Johannes hatte nämlich eine besondere Stellung und Ehre, die keinem Propheten zukam: Er war der unmittelbare Vorläufer des Herrn, der Herold des Messias selbst. Johannes war nicht nur ein Prophet, sondern die Propheten haben von Johannes geweissagt; und der Herr sagt von ihm:
Wahrlich, ich sage euch: Unter den von Frauen Geborenen ist kein Größerer aufgestanden als Johannes der Täufer; der Kleinste aber im Reich der Himmel ist größer als er (11,11).
Beachten wir dieses auffällige Wort in diesem Übergangskapitel:„der Kleinste aber im Reich der Himmel ist größer als er.“ Was ist damit gemeint? Wenn er sagt: „Unter den von Frauen geboren ist kein Größerer aufgestanden als Johannes der Täufer“, dann ist der Herr ausgenommen. Er spricht von Johannes, nicht im Vergleich mit sich selbst, sondern mit anderen. Er war der Größte, der von Frauen geboren wurde, doch der Kleinste im Reich der Himmel ist größer als er. Das bedeutet eindeutig, dass eine neue Ordnung der Dinge begann, in der die Vorrechte, die Gottes souveräne Gnade gewähren würde, so groß sein würden, dass der Geringste in der kommenden Haushaltung größer sein würde als der Größte in der gesamten Vergangenheit. Natürlich bezieht sich das nicht auf irgendetwas an sich; der Glaube eines schwachen Gläubigen jetzt ist nicht größer als der mächtige Glaube eines Mannes in vergangenen Zeiten; noch ist irgendeine arme Seele, die ängstlich und beunruhigt ist über ihre Annahme bei Gott, in einem gesünderen Zustand als diejenigen, die sich wie Simeon an Gott, ihrem Retter, erfreuen konnten. Und doch sagt der Herr, dass der Größte von denen, die vergangen sind, weniger ist als der Kleinste jetzt.

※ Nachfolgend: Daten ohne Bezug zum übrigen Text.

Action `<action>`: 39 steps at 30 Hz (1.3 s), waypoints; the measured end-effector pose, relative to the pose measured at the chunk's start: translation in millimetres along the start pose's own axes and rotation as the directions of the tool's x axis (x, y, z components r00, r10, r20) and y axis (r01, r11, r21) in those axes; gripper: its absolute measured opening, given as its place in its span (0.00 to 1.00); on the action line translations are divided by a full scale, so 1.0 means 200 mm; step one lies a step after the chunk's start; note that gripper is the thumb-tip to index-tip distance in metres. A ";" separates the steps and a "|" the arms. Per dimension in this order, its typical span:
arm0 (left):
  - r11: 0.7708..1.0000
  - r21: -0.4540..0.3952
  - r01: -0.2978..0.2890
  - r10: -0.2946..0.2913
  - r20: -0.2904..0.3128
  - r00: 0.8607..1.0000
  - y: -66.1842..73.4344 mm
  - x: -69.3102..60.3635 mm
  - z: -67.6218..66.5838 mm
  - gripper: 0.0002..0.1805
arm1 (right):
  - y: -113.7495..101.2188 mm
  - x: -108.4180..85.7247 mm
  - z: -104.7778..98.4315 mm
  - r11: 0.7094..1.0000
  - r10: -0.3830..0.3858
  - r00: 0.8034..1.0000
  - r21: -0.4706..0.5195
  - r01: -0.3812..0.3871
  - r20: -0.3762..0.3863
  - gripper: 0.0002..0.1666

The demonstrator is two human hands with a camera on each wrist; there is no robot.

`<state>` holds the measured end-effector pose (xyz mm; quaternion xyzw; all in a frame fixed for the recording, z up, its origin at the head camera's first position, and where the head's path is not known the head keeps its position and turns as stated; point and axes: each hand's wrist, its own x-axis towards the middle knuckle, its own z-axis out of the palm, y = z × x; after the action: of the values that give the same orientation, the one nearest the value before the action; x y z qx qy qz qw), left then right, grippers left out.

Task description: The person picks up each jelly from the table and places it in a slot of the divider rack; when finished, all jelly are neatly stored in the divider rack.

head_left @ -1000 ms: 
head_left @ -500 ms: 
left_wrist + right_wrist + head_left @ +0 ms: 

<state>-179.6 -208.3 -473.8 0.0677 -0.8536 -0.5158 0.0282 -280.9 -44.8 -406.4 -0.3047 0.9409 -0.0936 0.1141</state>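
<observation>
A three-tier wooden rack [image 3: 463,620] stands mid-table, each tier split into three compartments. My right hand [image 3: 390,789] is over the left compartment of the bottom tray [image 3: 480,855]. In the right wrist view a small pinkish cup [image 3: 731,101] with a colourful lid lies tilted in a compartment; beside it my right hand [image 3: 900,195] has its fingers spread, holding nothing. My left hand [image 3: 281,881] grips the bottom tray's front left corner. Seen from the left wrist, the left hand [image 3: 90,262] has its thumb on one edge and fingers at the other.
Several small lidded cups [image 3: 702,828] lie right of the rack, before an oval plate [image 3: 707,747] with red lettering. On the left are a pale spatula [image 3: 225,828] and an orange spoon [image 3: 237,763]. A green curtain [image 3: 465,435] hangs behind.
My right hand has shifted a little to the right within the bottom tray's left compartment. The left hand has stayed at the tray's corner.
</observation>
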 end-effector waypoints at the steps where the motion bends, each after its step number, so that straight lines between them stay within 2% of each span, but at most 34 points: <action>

Das Reich der Himmel bedeutet niemals der Himmel: Es sind unterschiedliche Vorstellungen und Ausdrücke. Das Reich der Himmel bedeutet immer: Das, was seinen Ursprung im Himmel hat, hat seine Sphäre auf der Erde. Es kann ‒ wie es oft der Fall ist ‒ auf das angewendet werden, was jetzt geschieht, oder, wie es manchmal geschieht, auf das, was geschehen wird, wenn der Herr in Herrlichkeit kommt und seine Herrschaft sichtbar auf die Erde ausübt. Aber das Reich der Himmel setzt immer die Erde als den Schauplatz voraus, auf dem die Vorrechte des Himmels bekanntgemacht werden.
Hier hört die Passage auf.